* Exercise *
Repeat the listing below in full, exactly as it stands.

* Data for review *
___
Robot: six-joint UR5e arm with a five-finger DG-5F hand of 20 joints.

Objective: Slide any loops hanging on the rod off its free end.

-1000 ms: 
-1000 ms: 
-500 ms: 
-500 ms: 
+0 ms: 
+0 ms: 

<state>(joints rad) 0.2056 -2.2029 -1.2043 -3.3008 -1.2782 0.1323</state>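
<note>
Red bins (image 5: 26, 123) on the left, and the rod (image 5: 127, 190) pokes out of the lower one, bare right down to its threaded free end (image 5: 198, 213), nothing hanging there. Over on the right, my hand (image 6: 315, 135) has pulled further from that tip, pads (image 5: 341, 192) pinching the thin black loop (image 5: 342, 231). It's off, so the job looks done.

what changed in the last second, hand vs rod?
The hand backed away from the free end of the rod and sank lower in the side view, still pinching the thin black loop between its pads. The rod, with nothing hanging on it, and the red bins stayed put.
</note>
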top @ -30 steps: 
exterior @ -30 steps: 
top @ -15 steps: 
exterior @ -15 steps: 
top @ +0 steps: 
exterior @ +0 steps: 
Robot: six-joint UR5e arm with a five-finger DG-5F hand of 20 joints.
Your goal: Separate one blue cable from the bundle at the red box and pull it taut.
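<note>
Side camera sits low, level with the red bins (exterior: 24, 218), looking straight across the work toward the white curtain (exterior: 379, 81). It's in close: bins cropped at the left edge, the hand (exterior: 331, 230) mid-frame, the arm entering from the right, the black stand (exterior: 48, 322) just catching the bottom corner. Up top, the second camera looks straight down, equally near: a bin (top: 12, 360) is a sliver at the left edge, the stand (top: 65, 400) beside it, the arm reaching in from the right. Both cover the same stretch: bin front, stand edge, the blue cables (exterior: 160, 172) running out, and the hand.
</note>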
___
* Answer for the task *
Robot: six-joint UR5e arm with a five-finger DG-5F hand of 20 joints.

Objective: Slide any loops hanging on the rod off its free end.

-1000 ms: 
-1000 ms: 
-500 ms: 
-500 ms: 
+0 ms: 
+0 ms: 

<state>(joints rad) 0.2056 -2.2029 -1.2043 -3.3008 -1.2782 0.1323</state>
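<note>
Red bins (image 5: 26, 123) on the left, and the rod (image 5: 127, 190) pokes out of the lower one, bare right down to its threaded free end (image 5: 198, 213), nothing hanging there. Over on the right, my hand (image 6: 315, 135) has pulled further from that tip, pads (image 5: 341, 192) pinching the thin black loop (image 5: 342, 231). It's off, so the job looks done.

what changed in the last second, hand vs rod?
The hand backed away from the free end of the rod and sank lower in the side view, still pinching the thin black loop between its pads. The rod, with nothing hanging on it, and the red bins stayed put.
</note>
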top @ -30 steps: 
exterior @ -30 steps: 
top @ -15 steps: 
exterior @ -15 steps: 
top @ +0 steps: 
exterior @ +0 steps: 
Robot: six-joint UR5e arm with a five-finger DG-5F hand of 20 joints.
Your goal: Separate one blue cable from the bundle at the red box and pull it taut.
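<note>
Side camera sits low, level with the red bins (exterior: 24, 218), looking straight across the work toward the white curtain (exterior: 379, 81). It's in close: bins cropped at the left edge, the hand (exterior: 331, 230) mid-frame, the arm entering from the right, the black stand (exterior: 48, 322) just catching the bottom corner. Up top, the second camera looks straight down, equally near: a bin (top: 12, 360) is a sliver at the left edge, the stand (top: 65, 400) beside it, the arm reaching in from the right. Both cover the same stretch: bin front, stand edge, the blue cables (exterior: 160, 172) running out, and the hand.
</note>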

There is nothing else to the answer.